Cet article ne traite pas de ces faits. Il entend tout de même les replacer dans la perspective des évolutions historiques, sociales et politiques séculaires, de la démocratie directe, de la politesse quasi proverbiale des Suisses au quotidien et du respect de la vie privée.

Pays de refuge

La Suisse a été un pays d’émigration jusqu’en 1848. Parallèlement, elle a toujours été un lieu de refuge :pour les huguenots, les humanistes et les intellectuels du XVIe au XVIIIe siècles ; pour les révolutionnaires et anarchistes d’une part, monarques et aristocrates d’autre part, au XIXe siècle ; pour les pacifistes, militants anti-guerre (le mouvement artistique Dada à Zurich, par exemple) et réfugiés à partir de 1914.

Au XIXe siècle, le chancelier autrichien Klemens Von Metternich (1773-1859) qualifiait le pays de refuge pour républicains et anarchistes. La Suisse était le mouton noir des monarchies européennes qui l’entouraient.

On parlait même d’une possible invasion, afin de mettre fin à sa politique trop libérale. Ces plans ne se concrétisèrent pas, car le pays et ses cantons (qui décident finalement du droit de séjour) ont parfois cédé pour empêcher de nouvelles provocations.

Suffrage féminin 

L’introduction tardive du suffrage féminin est également plus compliquée que l’année 1971 ne le suggère. Les femmes pouvaient étudier dans les universités suisses dès 1867, et réclamaient déjà (ainsi que certains hommes) le droit de vote.

En 1869, Marie Vögtlin (1845-1916) devint la première femme en Europe à étudier la médecine.

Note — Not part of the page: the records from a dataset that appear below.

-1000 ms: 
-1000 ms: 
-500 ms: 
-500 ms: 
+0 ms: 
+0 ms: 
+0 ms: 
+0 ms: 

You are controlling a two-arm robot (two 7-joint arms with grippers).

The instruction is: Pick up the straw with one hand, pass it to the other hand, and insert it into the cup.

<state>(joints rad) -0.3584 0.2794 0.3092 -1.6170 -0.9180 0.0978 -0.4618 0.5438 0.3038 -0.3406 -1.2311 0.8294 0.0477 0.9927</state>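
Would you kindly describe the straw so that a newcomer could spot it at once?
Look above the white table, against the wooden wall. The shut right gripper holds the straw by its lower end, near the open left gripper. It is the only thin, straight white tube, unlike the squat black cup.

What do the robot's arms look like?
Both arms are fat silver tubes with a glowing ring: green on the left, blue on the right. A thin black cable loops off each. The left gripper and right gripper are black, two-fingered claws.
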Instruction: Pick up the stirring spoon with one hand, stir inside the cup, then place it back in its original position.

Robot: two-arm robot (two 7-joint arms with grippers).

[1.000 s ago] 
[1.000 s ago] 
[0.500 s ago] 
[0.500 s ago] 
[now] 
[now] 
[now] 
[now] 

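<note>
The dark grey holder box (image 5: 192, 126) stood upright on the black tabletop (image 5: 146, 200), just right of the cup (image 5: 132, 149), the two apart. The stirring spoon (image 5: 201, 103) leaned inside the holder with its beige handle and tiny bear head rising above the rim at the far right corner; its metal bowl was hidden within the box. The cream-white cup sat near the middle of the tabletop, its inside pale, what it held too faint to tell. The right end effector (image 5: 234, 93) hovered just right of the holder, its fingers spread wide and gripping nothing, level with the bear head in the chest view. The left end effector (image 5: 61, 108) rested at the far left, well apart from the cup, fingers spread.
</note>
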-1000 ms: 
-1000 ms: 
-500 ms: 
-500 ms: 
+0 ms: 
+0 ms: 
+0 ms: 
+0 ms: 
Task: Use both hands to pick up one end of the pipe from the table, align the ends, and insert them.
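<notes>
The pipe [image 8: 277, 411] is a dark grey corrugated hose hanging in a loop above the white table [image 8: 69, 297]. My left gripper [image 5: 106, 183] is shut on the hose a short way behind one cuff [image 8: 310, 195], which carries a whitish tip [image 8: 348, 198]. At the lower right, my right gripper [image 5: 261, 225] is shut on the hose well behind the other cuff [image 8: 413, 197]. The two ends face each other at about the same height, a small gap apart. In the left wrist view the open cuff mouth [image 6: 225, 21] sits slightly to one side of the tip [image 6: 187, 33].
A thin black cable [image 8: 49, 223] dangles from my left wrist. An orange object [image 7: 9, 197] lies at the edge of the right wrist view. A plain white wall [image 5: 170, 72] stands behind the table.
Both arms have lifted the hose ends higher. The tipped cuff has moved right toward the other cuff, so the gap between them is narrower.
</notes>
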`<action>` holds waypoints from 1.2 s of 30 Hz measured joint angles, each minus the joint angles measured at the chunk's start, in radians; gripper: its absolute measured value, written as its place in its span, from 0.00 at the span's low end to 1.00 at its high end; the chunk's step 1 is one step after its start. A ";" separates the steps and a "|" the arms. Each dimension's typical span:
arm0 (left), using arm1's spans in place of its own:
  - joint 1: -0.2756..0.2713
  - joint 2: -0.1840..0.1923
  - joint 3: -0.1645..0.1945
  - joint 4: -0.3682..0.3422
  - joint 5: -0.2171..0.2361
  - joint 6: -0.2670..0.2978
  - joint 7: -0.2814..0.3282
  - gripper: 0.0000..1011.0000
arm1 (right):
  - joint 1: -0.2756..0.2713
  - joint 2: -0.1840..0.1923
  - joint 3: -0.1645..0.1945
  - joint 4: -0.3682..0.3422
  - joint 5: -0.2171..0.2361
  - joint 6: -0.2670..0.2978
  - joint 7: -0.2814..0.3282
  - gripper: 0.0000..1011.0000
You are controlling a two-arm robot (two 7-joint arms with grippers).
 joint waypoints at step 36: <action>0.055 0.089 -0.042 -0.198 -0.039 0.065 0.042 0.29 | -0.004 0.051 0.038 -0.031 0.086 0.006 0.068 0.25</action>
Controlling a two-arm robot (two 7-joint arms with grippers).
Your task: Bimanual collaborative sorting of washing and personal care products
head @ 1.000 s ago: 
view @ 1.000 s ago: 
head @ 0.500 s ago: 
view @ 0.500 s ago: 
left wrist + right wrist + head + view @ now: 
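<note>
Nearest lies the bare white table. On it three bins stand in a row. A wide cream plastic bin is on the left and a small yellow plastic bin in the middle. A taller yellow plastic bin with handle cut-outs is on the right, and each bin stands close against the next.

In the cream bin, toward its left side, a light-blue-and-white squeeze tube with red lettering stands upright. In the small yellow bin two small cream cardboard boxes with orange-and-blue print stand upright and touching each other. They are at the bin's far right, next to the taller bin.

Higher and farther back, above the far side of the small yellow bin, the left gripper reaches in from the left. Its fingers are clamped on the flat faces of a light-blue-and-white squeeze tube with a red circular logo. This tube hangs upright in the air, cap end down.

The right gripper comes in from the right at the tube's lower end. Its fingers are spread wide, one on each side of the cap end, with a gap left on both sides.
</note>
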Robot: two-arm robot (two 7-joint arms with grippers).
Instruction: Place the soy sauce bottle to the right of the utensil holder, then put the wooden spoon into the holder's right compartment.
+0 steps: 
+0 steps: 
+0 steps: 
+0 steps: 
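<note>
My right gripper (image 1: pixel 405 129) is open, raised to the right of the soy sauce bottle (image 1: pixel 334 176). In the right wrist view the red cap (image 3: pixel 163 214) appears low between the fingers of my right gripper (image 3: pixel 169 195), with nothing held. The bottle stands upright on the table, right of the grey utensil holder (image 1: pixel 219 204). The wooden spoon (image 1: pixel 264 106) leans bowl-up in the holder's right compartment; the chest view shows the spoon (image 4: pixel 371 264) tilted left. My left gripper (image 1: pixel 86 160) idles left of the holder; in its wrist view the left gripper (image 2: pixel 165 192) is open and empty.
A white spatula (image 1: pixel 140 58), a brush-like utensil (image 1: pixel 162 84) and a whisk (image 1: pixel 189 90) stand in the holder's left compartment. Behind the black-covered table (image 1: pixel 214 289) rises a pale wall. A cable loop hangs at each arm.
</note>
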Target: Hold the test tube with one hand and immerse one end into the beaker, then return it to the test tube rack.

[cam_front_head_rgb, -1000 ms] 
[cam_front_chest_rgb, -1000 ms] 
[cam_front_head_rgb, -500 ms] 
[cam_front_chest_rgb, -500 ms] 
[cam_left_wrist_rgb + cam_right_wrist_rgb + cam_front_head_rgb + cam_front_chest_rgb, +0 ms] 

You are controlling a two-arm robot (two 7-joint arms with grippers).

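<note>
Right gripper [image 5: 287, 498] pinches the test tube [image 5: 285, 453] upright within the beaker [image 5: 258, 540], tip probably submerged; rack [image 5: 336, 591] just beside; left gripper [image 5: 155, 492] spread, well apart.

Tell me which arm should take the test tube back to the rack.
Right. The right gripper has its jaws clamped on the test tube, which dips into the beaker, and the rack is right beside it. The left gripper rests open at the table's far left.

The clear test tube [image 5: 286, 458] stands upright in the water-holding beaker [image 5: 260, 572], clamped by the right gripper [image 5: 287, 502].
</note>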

Emilie Kempin-Spyri (1853-1901), la nièce de l’écrivain Johanna Spyri (1827-1901), auteur de Heidi (1881), obtint son doctorat en 1887, devenant la première Frau Doktor par sa thèse en Europe.

Marie Vögtlin (1845–1916). Photo: Wikipedia

Les femmes étaient également impliquées dans toutes sortes d’organisations sociétales. Jusqu’en 1918, leur droit de vote et leur statut juridique ne différaient pas des autres pays européens, à l’exception des pays nordiques.

Puis vint la Première Guerre mondiale et le déploiement des femmes en remplacement des hommes dans les nations belligérantes. En 1918, cette nouvelle position sociale ne pouvait plus être renversée, et les gouvernements introduisirent le suffrage féminin sans s’embarrasser de référendums.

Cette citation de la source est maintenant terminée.